Examine each line of the listing below. Copy those in which the string "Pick" appears.

%%

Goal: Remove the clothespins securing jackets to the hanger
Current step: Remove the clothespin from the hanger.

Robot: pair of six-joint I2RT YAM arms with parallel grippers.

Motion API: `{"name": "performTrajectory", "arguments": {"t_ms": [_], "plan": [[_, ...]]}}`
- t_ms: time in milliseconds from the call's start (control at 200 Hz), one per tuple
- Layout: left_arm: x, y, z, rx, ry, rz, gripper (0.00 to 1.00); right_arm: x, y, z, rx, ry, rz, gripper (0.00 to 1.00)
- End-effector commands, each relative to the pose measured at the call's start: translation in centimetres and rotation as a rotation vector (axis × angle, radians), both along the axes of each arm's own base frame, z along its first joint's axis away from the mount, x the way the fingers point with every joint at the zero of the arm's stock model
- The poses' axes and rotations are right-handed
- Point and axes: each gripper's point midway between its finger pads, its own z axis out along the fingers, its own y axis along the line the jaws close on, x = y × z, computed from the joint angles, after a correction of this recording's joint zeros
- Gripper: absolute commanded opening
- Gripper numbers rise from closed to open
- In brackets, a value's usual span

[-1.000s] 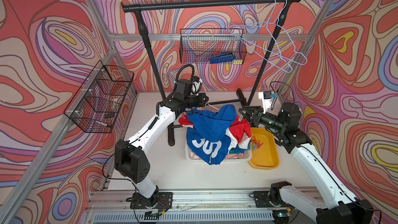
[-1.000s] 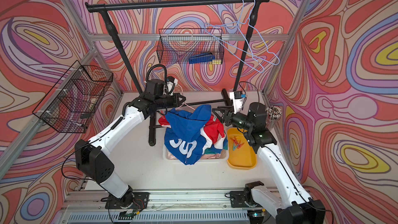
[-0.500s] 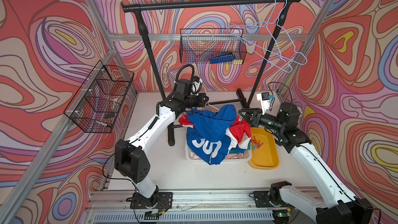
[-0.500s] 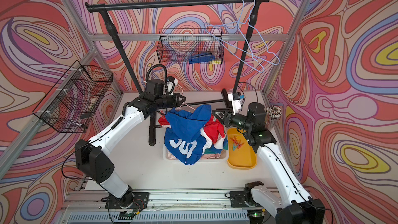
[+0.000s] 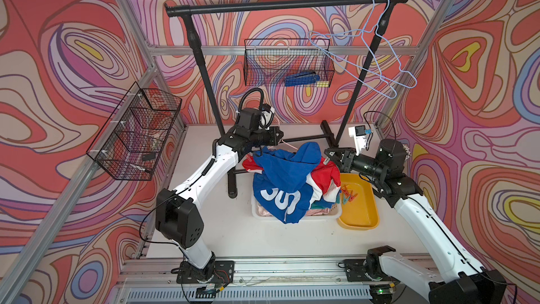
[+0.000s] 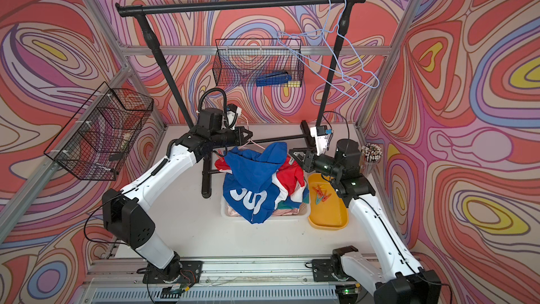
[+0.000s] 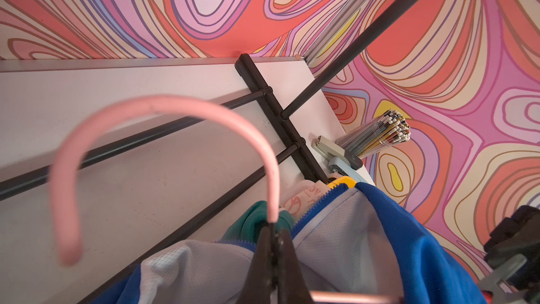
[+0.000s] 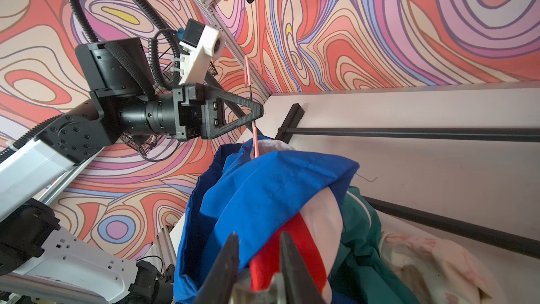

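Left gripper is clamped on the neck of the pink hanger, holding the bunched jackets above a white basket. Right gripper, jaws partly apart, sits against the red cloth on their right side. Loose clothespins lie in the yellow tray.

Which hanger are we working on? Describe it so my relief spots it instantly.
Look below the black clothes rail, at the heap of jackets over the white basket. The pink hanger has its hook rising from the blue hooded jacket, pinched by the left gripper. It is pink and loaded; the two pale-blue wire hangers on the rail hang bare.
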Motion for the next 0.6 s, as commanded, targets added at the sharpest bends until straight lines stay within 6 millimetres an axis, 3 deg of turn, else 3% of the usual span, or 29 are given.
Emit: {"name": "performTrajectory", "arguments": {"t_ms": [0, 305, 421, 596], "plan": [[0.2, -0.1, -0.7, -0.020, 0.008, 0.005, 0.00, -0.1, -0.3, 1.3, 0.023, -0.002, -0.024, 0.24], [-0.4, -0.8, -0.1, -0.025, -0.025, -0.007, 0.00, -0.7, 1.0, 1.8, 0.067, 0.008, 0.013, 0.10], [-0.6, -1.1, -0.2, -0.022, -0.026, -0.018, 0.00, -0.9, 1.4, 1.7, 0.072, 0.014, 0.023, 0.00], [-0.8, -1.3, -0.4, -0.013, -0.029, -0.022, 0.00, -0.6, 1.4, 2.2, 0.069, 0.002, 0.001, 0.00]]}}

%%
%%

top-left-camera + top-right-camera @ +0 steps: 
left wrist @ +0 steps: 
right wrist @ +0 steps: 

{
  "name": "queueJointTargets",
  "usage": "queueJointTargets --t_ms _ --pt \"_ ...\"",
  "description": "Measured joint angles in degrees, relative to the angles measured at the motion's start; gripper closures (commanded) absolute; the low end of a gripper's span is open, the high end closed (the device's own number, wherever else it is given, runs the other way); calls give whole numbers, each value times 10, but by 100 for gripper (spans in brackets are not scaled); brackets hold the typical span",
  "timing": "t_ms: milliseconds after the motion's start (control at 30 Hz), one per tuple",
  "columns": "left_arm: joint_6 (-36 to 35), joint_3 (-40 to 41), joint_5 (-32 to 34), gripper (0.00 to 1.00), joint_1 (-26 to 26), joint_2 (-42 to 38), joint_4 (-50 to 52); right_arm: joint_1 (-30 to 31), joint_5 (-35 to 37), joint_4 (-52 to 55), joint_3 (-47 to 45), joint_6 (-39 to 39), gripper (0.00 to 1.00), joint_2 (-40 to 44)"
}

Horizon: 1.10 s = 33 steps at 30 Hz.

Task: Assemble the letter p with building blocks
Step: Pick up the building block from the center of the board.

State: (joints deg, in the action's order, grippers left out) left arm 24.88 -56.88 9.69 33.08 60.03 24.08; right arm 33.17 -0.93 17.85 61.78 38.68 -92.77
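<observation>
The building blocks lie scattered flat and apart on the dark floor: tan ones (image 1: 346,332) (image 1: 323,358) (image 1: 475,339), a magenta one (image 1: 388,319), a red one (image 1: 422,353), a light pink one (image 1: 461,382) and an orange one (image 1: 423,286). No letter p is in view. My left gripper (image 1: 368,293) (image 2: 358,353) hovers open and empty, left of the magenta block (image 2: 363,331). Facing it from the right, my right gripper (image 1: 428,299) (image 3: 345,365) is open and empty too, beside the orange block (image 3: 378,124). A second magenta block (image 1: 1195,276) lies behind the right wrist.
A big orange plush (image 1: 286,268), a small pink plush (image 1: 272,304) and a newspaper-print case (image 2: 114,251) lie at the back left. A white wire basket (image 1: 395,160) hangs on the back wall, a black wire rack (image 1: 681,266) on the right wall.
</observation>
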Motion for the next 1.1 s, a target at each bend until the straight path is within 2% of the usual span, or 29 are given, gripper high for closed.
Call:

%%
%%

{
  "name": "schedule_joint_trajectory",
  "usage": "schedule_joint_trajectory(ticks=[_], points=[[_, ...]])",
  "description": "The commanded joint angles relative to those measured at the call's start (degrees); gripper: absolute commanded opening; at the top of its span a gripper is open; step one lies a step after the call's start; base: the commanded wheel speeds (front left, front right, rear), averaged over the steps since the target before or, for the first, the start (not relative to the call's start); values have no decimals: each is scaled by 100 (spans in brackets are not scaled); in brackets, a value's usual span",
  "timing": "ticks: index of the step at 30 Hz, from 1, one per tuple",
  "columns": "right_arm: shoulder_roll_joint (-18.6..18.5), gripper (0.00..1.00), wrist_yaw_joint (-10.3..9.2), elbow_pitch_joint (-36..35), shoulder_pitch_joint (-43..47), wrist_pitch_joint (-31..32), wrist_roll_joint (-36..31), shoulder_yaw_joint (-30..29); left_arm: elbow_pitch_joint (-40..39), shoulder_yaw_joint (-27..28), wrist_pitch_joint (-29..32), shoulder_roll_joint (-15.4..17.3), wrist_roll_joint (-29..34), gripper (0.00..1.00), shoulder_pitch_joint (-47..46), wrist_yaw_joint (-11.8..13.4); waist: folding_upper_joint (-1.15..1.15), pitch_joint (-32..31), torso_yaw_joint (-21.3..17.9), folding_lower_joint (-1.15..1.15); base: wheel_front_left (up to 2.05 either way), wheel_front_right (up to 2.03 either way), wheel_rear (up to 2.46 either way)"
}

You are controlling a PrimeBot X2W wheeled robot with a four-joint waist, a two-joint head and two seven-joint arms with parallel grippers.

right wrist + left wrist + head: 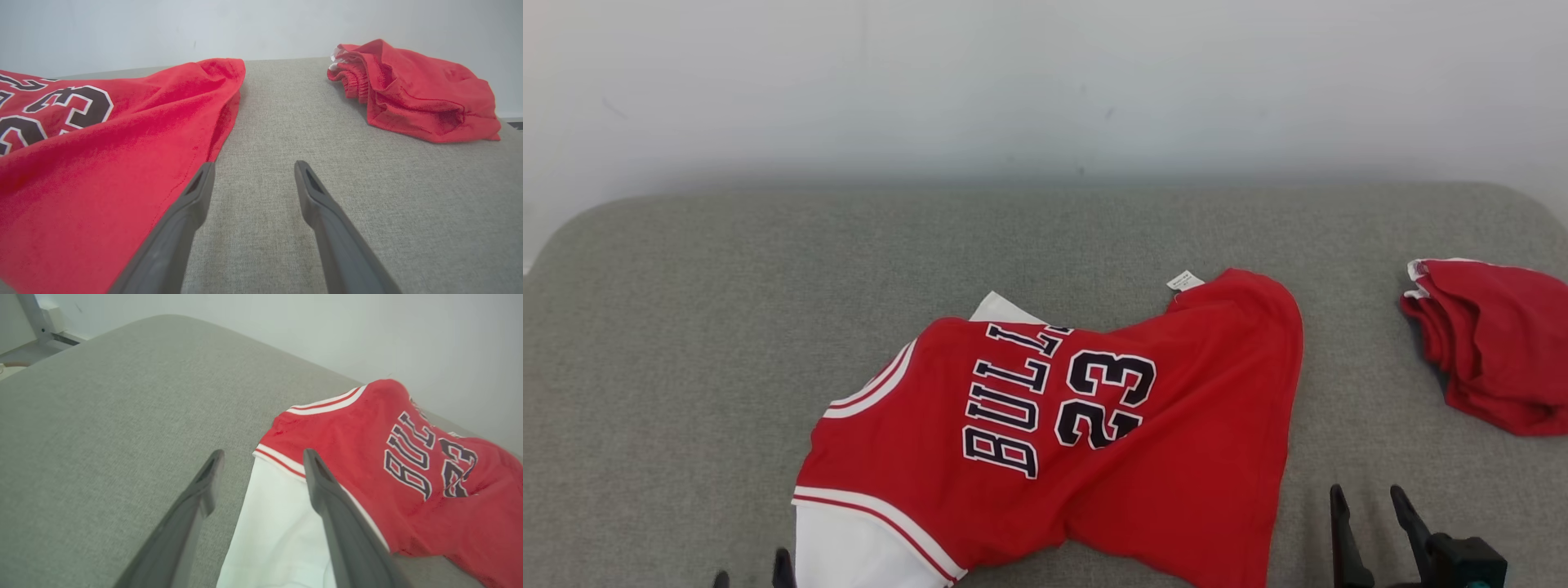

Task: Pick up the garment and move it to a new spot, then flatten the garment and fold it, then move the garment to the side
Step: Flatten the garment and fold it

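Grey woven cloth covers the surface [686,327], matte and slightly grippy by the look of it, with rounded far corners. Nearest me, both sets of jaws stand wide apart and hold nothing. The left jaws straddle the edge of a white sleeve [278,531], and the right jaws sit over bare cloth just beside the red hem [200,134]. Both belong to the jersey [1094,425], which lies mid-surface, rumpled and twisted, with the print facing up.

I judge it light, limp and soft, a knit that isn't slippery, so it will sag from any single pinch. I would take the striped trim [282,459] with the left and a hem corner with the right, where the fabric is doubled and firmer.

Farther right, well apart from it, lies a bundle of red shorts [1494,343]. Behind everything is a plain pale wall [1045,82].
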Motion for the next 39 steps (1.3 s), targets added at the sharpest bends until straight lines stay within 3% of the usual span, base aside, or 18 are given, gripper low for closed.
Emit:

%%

Exercise solution:
Step: Pick up the building block from the center of the board.
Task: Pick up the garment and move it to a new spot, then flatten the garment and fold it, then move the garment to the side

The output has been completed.